### TASK GOAL:
Consider the listing below. Extract exactly the lines from the line containing "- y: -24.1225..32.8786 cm" to the line containing "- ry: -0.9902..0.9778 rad", both included.

### EXERCISE DATA:
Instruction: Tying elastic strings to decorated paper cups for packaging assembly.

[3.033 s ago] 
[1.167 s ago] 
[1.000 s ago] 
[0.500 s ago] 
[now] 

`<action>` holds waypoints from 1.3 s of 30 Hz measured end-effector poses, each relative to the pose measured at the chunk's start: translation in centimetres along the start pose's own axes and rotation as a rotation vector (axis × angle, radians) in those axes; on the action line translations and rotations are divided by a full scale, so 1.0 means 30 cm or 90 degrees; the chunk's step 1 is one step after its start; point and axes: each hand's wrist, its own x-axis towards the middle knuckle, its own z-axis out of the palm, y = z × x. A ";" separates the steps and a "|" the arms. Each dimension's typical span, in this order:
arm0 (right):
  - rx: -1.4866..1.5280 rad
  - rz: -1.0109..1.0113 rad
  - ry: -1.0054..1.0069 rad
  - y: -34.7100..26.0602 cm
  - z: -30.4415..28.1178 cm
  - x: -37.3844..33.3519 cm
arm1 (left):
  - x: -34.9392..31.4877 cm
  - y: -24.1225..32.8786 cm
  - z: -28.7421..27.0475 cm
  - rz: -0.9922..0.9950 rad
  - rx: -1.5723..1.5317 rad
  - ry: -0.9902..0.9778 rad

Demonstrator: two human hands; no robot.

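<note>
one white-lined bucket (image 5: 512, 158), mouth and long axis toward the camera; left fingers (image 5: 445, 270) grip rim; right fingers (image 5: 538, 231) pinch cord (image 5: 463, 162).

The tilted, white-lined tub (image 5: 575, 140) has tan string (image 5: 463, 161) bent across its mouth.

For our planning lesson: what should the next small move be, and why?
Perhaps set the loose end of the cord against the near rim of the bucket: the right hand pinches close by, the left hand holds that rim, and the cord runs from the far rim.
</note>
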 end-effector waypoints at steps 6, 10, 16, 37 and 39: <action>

### RESPONSE AREA:
  - y: -24.1225..32.8786 cm
  - z: -28.7421..27.0475 cm
  - rz: -0.9922..0.9950 rad
  - rx: -1.5723..1.5317 rad
  - ry: -0.9902..0.9778 rad

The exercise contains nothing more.